Results of optimization for the transposition flap. The first column shows cost distributions for five values of θ. The second column shows the cost versus θ. The vertical lines of different color correspond to the selected values of θ in the first column. The solid black line in the middle column is the curve of the expected cost as a function of θ, while the gray shaded regions show the distribution of the cost which follows from sampling material parameters from p₀(ϕ).The yellow points on the expected cost curve denotes the minimum of the curve.

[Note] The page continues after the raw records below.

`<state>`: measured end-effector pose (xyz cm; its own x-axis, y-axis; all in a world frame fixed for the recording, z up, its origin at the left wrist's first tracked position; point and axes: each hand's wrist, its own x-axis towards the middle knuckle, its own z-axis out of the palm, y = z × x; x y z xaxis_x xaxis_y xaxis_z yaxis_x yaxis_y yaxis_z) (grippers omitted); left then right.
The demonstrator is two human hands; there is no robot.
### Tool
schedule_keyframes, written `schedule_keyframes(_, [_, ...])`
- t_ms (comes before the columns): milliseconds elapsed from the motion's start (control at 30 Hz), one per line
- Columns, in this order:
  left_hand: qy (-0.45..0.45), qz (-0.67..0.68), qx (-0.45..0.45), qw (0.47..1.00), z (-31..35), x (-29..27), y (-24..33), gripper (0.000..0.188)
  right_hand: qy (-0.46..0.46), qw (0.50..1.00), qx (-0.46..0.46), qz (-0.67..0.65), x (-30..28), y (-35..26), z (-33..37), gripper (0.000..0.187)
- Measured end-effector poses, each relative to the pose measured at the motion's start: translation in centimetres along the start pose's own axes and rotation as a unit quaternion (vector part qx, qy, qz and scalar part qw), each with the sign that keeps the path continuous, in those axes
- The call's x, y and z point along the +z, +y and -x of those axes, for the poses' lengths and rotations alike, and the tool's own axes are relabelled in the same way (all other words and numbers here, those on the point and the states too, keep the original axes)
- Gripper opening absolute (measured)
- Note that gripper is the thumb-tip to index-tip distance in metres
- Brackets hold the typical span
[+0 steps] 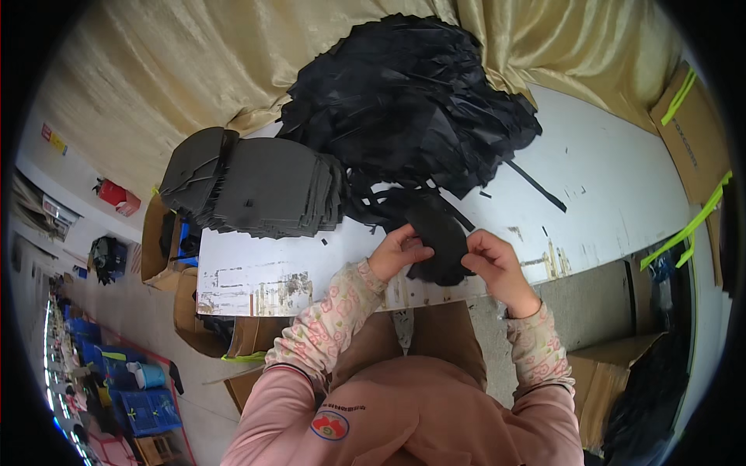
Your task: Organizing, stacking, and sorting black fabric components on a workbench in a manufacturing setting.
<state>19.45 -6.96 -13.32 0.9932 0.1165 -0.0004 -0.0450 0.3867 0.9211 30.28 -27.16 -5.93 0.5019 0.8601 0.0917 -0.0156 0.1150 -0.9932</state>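
A dark rounded sheet piece [440,242] is held between my two hands above the table's front edge. My left hand [398,252] pinches its left side with thumb and fingers. At its right edge my right hand [497,264] closes thumb and fingertips on it. Just beyond lie black strips and scraps [388,200], partly hidden behind the held piece. A stack of dark grey rounded sheets [272,186] lies to the left, with a second stack [191,175] against its left end. Behind my hands rises a big heap of black sheet pieces [396,101].
The white table [614,186] has worn patches along its front edge. A black strip [538,186] lies at right. Cardboard boxes [194,314] stand below the left end; another box [610,380] is on the floor at right. A gold curtain [179,62] hangs behind.
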Motion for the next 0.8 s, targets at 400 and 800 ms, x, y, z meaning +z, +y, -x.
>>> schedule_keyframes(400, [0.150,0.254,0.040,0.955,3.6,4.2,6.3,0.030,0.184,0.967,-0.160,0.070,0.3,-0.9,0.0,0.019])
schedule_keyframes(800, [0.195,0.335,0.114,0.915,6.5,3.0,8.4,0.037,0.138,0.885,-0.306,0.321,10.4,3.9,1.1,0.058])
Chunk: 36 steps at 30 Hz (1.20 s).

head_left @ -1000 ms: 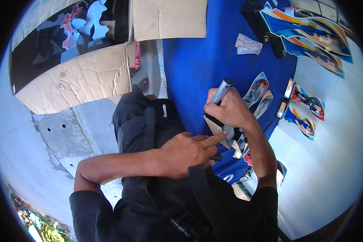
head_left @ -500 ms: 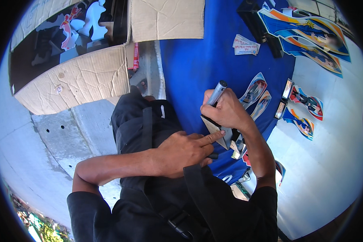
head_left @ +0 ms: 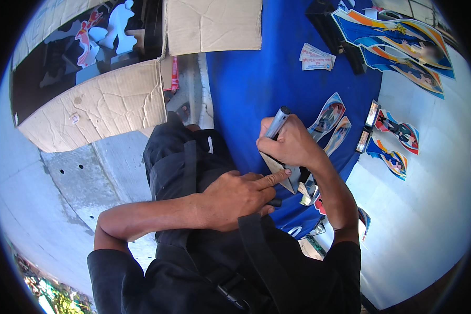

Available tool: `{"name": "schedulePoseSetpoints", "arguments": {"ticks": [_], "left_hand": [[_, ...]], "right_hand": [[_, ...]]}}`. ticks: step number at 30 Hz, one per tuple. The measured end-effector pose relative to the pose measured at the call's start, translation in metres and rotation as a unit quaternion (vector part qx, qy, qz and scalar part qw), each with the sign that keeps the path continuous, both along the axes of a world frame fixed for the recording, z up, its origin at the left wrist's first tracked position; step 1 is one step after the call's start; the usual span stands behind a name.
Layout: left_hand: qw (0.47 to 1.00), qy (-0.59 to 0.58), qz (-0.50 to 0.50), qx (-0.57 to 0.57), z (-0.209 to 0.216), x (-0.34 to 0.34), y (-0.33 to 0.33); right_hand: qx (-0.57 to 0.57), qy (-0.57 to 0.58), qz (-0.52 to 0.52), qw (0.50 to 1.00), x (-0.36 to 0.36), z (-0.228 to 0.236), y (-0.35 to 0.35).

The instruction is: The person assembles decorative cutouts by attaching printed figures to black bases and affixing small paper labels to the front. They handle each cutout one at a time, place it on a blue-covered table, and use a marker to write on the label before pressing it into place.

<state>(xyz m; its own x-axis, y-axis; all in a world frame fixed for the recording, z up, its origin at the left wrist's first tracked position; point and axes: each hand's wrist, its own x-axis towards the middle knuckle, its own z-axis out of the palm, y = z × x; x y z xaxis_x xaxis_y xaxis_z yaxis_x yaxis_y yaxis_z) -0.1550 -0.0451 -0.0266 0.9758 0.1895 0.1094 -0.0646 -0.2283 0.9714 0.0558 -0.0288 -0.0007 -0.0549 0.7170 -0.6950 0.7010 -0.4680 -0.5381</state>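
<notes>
Over the blue cloth (head_left: 251, 89), the right hand (head_left: 290, 146) grips a marker (head_left: 277, 123) tilted up-right; the left hand (head_left: 235, 199) pins a card (head_left: 282, 170).

— From my end the feed is bright: hard daylight, strong colours, the white table (head_left: 434, 220) close to washing out.

— Shadows?

— I see crisp dark ones on the concrete floor (head_left: 89, 172). The centre is sharp. The fisheye bends straight edges near the rim, and I get a black vignette with slight softness at the corners.
</notes>
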Motion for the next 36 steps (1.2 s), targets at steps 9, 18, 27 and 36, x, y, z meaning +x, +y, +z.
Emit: {"name": "schedulePoseSetpoints", "arguments": {"ticks": [9,18,27,36], "left_hand": [[1.000,-0.001,0.004,-0.004,-0.001,0.000,-0.002],[1.000,0.005,-0.001,-0.004,-0.001,-0.001,-0.002],[1.000,0.004,0.003,-0.005,-0.001,-0.001,-0.001],[0.997,-0.022,0.055,-0.045,0.004,-0.003,0.004]], "right_hand": [[-0.004,-0.035,0.012,0.999,0.000,0.001,0.000],[0.006,-0.059,0.048,0.997,0.000,-0.002,0.000],[0.012,-0.053,0.037,0.998,-0.003,-0.001,-0.002],[0.093,0.078,-0.161,0.979,0.007,0.006,-0.016]]}}
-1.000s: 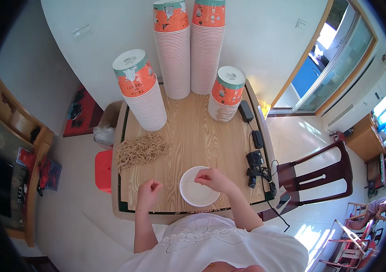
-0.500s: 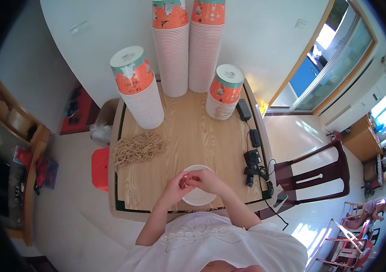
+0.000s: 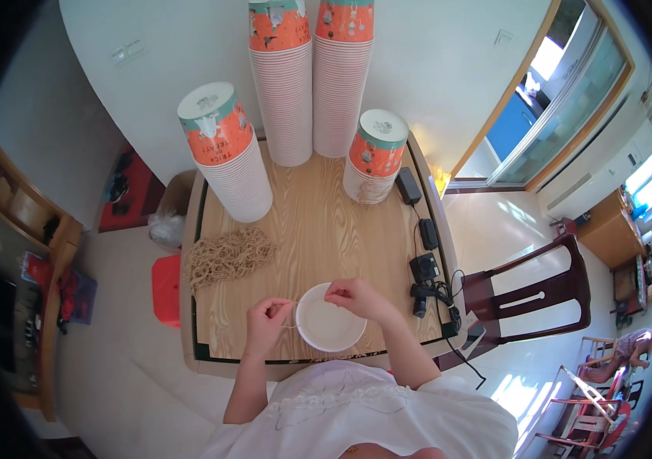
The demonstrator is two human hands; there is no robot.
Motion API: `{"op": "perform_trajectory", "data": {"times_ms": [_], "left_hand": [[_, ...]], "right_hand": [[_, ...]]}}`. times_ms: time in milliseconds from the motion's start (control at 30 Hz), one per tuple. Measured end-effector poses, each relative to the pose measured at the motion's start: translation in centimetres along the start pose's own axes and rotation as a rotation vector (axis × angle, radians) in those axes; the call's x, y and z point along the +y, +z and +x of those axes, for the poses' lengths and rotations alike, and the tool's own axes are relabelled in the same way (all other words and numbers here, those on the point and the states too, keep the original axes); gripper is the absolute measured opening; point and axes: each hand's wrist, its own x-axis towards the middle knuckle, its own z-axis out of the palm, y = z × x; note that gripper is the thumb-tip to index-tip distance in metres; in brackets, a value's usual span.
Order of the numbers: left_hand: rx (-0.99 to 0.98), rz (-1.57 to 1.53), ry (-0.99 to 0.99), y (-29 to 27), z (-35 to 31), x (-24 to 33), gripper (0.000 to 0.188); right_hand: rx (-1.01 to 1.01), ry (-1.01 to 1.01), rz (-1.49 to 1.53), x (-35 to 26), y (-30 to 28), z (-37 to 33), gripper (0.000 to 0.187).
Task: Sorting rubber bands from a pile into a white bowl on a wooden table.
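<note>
A white paper bucket [image 3: 332, 325] stands mouth up near the table's front edge, its inside facing me. Just left of its rim my left hand [image 3: 266, 325] is closed in a pinch on a thin, pale twine handle; a strand of it runs from the fingers to the bucket's side. Above the bucket's far rim my right hand [image 3: 358, 298] is pinched closed, and whatever lies between its fingertips is too small to make out. A heap of tan twine loops [image 3: 230, 258] lies on the table's left, beyond my left hand.
Tall stacks of nested orange-and-white paper buckets [image 3: 281, 107] rise at the table's back, with a shorter stack [image 3: 226, 153] at left and a low one [image 3: 375, 157] at right. Black power adapters and cables [image 3: 424, 268] line the right edge. A dark wooden chair [image 3: 536, 294] stands to the right.
My hands were together over the bucket and are now apart. The left has moved left past the rim, drawing the twine out; the right is a little farther right, uncovering the bucket's inside.
</note>
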Motion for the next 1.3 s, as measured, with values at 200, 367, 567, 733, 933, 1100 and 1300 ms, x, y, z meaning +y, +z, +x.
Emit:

The worst case scenario for each θ obtained with the particle swarm optimizer is depicted with red points on the middle column. The strain profile corresponding to the minimum expected cost is shown in the third column.

Figure 10:

Expected value of cost for 3 distributions of the material parameters p(ϕ): entire range, uniform distribution (p₀(ϕ)); mean of range, normal distribution (p_m(ϕ)); and 59 year old female, normal distribution (p_i(ϕ)). The shaded regions around p_m(ϕ) and p_i(ϕ) indicate the cost distribution, while the solid line denotes the expectation of the cost. For the prior distribution p₀(ϕ) only the expected cost is shown.